The majority of low-skilled, foreign laborers arrive states like Texas, Florida, Louisiana and Colorado, according to a new study.

Every year, 66,000 foreign guest workers are brought to the U.S. on the H-2B to take seasonal jobs in blue-collar positions. In a new study by the Center for Immigration Studies (CIS), the H-2B visa-holders are shown to take the largest amount of jobs in Texas, where blue-collar employers asked for 18,002 foreign workers in 2016 alone.

CIS

Florida employers asked for the second-highest number, requesting nearly 8,000 H-2B workers in 2016. In Louisiana, employers asked for almost 4,500, while Colorado employers asked for more than 6,000.

Despite claims of labor shortages for blue-collar workers in these states, the average wages for the H-2B workers remain below $14 an hour. This, according to CIS researchers, depicts a job market that is not suffering from labor shortages, but instead suffering from an over-saturation of help where wages remain stagnant or decrease.

For example, in 2016, the average wage for low-skilled foreign workers was $13.15 an hour. In Florida for that same year, the average wage for H-2B workers was less, coming in at $12.14 an hour. Average wages for these workers in Colorado and Louisiana were also below $14 an hour.

On the other hand, in the state of Hawaii, where employers only asked for 37 H-2B foreign workers in 2016, the average wage of those workers was $34 an hour, the highest average wage for these workers in the U.S.

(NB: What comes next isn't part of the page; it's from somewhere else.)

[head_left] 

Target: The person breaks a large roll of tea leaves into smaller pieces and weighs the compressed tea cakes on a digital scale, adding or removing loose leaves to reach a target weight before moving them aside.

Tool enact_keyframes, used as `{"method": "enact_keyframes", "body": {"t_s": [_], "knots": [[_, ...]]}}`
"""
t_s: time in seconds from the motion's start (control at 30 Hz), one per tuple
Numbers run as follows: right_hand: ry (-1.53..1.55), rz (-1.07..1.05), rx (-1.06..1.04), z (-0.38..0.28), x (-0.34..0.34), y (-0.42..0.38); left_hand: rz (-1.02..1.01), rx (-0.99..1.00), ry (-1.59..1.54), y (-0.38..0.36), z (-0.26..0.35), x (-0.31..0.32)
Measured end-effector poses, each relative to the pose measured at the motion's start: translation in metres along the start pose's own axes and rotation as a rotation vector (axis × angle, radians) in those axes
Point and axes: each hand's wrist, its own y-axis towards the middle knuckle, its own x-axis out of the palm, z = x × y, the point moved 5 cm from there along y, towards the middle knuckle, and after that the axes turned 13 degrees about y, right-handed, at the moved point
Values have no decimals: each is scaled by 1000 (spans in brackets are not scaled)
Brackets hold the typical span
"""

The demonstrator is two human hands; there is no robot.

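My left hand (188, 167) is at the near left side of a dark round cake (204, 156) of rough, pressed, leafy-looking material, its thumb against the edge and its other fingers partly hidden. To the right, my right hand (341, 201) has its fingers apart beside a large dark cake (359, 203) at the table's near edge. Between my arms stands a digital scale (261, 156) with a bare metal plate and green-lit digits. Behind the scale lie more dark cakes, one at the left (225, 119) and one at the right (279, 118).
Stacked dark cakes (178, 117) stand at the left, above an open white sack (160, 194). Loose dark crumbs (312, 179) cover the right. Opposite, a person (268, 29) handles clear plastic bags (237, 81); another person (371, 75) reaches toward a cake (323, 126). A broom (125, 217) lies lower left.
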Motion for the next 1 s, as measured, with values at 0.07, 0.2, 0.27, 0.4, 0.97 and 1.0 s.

Jessica Vaughan with CIS said Hawaii’s higher wage is most likely due to the high cost of living there. Vaughan also said she finds that the H-2B visa program is used just as much for employers to hire cheaper, foreign workers as it is to “take the easy way out.”

“I don’t think the use of these visas is about trying to cut labor costs, as it is about taking the easy way out.”

“There’s different models in which people use this system,” Vaughan said. “I think for a lot of the seasonal workers, it’s less about cheap labor and more about not trying to find American workers. The employers get recruiters to import these workers.”

Vaughan said that while employers may be reaping the benefits of the H-2B visa, American workers with blue-collar skills will find it more and more difficult to break into an already foreign worker-oriented job market.

“This program isn’t going to make anything better,” Vaughan said.

“I personally believe that there are American workers out there that are willing to do these jobs if they would be able to work part-time… or if they had transportation to get to the job,” Vaughan continued.

“The Chamber of Commerce, instead of lobbying for this program, they could set up a shuttle bus program to get Americans to these jobs,” Vaughan said. “They have no way of getting to these jobs often times and they’re not paid enough to have a car.”

In a similar study, as Breitbart Texas reported, CIS researcher Dr. Steven Camarota found that for native-born Americans and newcomers, wages in seven of the nine blue-collar occupations reviewed actually decreased from 2007 to 2015.

For strictly wages of native-born American workers in these nine blue-collar occupations, seven of the jobs saw wages decrease between 2007 and 2015.